▸ **Exercise details**:
Gather the lines from the material that contain "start".
--- --- ---
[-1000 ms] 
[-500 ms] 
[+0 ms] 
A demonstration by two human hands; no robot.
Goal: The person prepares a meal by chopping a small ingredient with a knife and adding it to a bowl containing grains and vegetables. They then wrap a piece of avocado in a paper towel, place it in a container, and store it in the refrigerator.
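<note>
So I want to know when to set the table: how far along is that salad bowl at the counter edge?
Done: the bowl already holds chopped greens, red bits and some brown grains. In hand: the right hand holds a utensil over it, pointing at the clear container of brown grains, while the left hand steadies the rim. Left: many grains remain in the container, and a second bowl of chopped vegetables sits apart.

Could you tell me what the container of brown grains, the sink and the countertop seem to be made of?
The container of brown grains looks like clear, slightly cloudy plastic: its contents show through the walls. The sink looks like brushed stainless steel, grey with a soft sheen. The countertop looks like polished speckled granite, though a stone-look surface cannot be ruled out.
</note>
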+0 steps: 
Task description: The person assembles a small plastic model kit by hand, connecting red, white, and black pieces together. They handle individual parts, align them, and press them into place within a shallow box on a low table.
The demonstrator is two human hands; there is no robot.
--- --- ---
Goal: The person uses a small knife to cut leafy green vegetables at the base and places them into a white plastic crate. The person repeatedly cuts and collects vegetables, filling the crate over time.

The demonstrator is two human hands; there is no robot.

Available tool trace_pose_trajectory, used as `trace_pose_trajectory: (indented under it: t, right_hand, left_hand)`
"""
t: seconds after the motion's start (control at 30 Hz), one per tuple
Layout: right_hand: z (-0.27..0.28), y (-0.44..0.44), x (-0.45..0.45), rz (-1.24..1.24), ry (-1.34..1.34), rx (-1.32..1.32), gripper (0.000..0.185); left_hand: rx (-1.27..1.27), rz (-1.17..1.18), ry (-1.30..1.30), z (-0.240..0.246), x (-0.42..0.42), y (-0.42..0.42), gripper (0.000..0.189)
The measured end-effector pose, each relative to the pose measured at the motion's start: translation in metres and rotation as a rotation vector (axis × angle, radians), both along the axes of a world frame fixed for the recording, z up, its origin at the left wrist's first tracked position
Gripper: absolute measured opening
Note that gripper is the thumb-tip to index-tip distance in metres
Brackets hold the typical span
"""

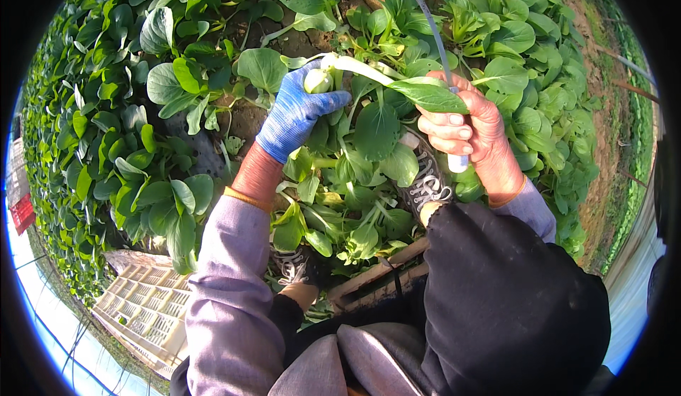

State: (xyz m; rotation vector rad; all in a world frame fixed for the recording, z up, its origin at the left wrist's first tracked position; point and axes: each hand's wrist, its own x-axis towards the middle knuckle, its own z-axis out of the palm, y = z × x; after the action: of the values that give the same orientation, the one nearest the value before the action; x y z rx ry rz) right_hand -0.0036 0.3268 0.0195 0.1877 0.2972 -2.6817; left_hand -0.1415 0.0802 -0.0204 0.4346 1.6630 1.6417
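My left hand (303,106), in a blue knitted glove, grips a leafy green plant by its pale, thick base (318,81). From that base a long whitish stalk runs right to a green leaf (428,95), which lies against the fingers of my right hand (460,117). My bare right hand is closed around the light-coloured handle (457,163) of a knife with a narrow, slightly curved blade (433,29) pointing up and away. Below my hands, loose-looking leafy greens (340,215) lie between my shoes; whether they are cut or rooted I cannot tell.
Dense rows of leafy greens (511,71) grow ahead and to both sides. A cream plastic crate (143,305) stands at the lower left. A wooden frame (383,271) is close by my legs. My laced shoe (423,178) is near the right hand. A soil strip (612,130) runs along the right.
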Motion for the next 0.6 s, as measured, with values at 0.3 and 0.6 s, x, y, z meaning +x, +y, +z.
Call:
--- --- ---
▸ **Solution below**:
t: seconds after the motion's start (control at 30 Hz), one per tuple
The measured end-effector pose, each relative to the pose measured at the motion's start: translation in metres and rotation as a rotation vector (axis × angle, radians), both along the axes of a world frame fixed for the recording, z up, its origin at the left wrist's first tracked position

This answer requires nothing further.